Вот поэтому, дорогая моя визави, этот день я всю жизнь считаю своим личным праздником! Свою первую ракету, их всегда называли изделиями, я увидел в городе Калининград, ныне Королёв он зовётся. Ежели ездили по Ярославке, могли за загадочным забором видеть очень высокое здание, фигурно выложенное кирпичом. Это КИС – Контрольно-испытательная станция. Она такой высокой строилась для того, чтобы ракету можно было на неё поместить и проверять в стоячем положении. Когда КИС уже был построен, кто-то из учёных мужей неожиданно додумался, что ракету при наземных испытаниях можно и положить, а приборы на кабелях вынести наружу и установить, как нужно и в каком нужно положении… Ну да ладно… Сейчас-то там всё по-новому! «Буран» и «Мир» стоят уже в усовершенствованном КИСе! «Буран»? Да, да, тот самый… Но врать не буду, по «Бурану» я не работал. Но лазить – лазил, в кабине сидел даже, пока кресла не демонтировали. В ночную смену в них ребята покемарить, подремать устраивались. Что вы так смотрите? Так и было! Когда готовили первый спутник, Королёв говорил, что работа, настоящая работа, начинается, когда заканчивается восторженность! …За тридцать пять лет вот такой вот работы восторженность моя давным-давно… Но не гордость за эту работу! Гордость – это у меня до могилы! На площадке КИСа, на стапелях стоят и семьсот тридцать вторые, и шестьсот пятнадцатые – это «Союзовские», «Прогрессовские», «Мировские» блоки, навороченные электроникой. Здесь прошли годы моей жизни! В проекте одного только «Мира» я проторчал более двух лет! Причём безвылазно! Не каждая жена такие разлуки выдержит… Ну да это уже отдельная тема… Ровно сто электронных блоков прошло через мои руки! На нас работали два завода в Ижевске, три в Харькове, Киев, уж не говоря о Москве и ближнем и дальнем Подмосковье! Первый технологический комплект так быстро доделали, что не успели изготовить для него контрольно-проверочную аппаратуру, и изделия, несущие сложнейшие электронные схемы, шли на объекты без проверки. В день, когда всё это хозяйство отправили на полигон, у меня случилось прободение язвы, и о пуске космического корабля я узнал по радио, в больнице. Это был февраль восемьдесят шестого.

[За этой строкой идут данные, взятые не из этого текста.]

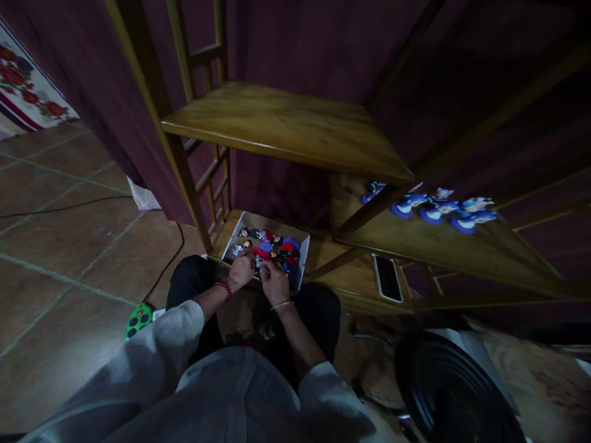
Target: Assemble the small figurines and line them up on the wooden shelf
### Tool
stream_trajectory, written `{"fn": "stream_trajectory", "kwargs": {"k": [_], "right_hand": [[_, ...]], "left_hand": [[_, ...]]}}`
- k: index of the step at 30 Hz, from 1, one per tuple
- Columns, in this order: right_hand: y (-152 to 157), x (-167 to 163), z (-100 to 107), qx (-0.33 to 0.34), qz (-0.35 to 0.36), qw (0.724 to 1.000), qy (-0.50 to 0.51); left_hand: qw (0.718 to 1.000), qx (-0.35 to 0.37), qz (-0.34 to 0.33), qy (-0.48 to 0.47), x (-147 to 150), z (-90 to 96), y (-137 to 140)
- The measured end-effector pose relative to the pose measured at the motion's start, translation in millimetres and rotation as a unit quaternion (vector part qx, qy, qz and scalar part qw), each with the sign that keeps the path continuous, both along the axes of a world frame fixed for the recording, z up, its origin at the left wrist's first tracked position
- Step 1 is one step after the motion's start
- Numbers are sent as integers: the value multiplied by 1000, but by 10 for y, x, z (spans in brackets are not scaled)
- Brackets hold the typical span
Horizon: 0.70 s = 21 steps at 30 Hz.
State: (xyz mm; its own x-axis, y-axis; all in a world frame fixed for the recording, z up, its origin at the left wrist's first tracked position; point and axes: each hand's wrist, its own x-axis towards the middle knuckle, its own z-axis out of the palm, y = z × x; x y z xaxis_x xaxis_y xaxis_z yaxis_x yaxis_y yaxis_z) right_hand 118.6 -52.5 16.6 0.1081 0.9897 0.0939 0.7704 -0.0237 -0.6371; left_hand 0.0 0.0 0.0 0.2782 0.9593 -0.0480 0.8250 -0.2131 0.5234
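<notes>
A shallow white-sided box (303, 261) rests on the low wooden shelf, holding several small figurines (265, 246) in red, blue and black. Over its near edge my left hand (242, 269) has its fingers bent inward. Close beside it, my right hand (274, 280) also curls its fingers. Between the two sets of fingertips is a small white-and-blue figurine (258, 261), partly covered by them. Both hands seem closed on it, though the fingertips are small and dim here.
An upper wooden shelf (286, 123) overhangs the box. Several figurines on blue bases (434, 209) stand on the right shelf. A phone (388, 278) lies below them. A green power strip (138, 320) sits on the floor at left, and a black round fan-like object (457, 387) stands at lower right.
</notes>
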Motion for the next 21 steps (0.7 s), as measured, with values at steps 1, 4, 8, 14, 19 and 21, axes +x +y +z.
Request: {"fn": "stream_trajectory", "kwargs": {"k": [1, 4, 8, 14, 19, 21], "right_hand": [[5, 8, -35, -7, -2, 1000, -14], [32, 20, -119, -22, 0, 999, -42], [82, 44, -205, -36, -1, 998, -59], [138, 63, -245, -56, -20, 997, -48], [142, 76, -238, -55, -15, 998, -36], [132, 81, -237, -49, -16, 998, -32]], "left_hand": [[1000, -3, 4, 0, 1, -3, 21], [1000, -14, 25, 9, 8, 24, 90], [996, -42, 75, 31, 35, 88, 222], [996, -49, 76, 21, 89, 56, 510], [997, -48, 49, 29, 152, 67, 685], [997, -55, 37, 28, 194, 87, 737]]}}
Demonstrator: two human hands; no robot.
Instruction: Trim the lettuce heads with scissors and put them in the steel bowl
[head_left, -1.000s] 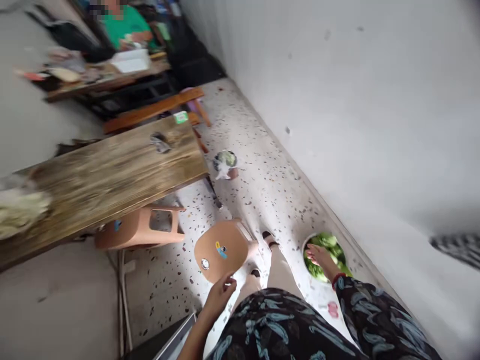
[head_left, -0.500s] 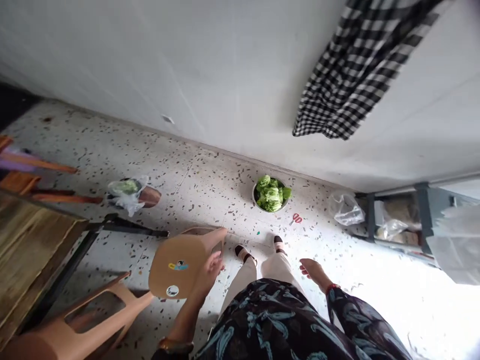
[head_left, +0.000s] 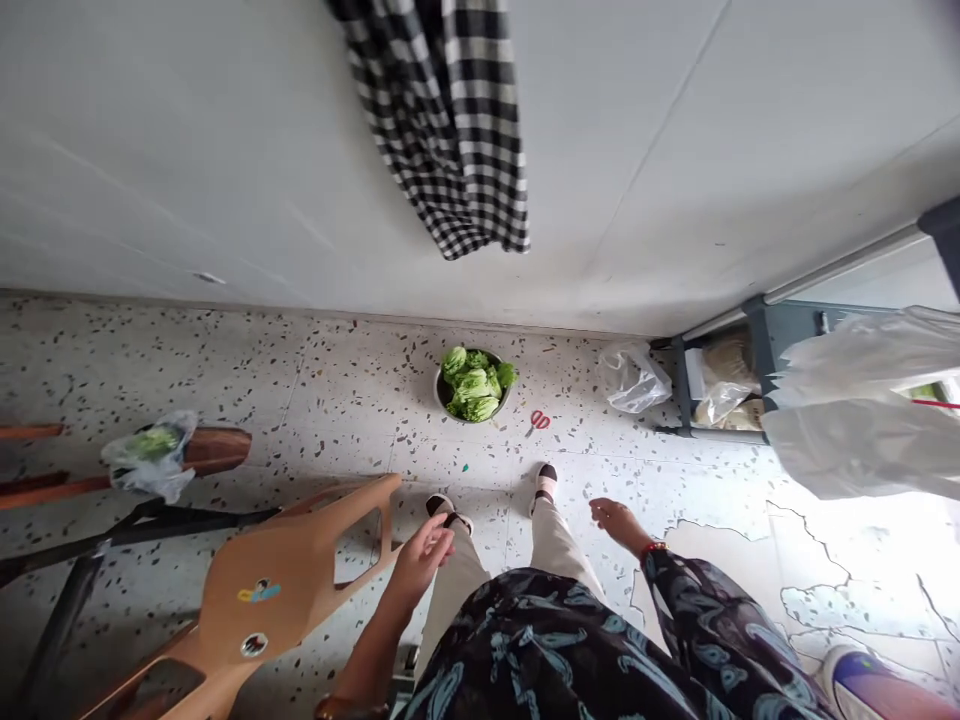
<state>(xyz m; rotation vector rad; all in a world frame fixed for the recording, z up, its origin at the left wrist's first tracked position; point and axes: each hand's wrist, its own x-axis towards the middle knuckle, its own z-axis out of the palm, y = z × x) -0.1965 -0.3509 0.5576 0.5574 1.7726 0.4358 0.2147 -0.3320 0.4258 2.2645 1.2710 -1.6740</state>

В разговоре время летело незаметно, ночь перевалила за ноль часов. Мы потихоньку закусывали, откуда-то появилась ещё одна чекушка «Русской». Я уже не стеснялась своего любопытства, но и перебивать рассказчика мне не особо хотелось:

– А сейчас вы в какие палестины?

– А сейчас, милая барышня, я впервые в жизни еду в славный город Самару! В Самару впервые, хотя в городе Куйбышеве, как она раньше называлась, я прожил в общей сложности более трёх лет, по двести двадцать суток в году! Тридцать дён в командировке, дома отмоешься, переоформишься, и опять… на тридцать дён… В общаге на Юбилейной улице даже своя комната была, крошечная: две кровати, две тумбочки, но зато ключ от этого счастья уже кроме нас никому не давали! Привезёшь, бывало, апельсинчиков килограмма два, мясца, ребятам, которые на объекте… время-то было голодное для командированных. Ну и спиртику! Спирт мне на нашем «почтовом ящике» давали без официальных бумаг. Естественно, такое отношение тоже заработать нужно уметь было! Но я не злоупотреблял, в месяц бутылочку возьмёшь – пустячок, а приятно! А вообще-то на объектах, в командировках, всё больше к «бормотухе» обращались, это разливной портвейн такой, это Вам для информации… так сказать…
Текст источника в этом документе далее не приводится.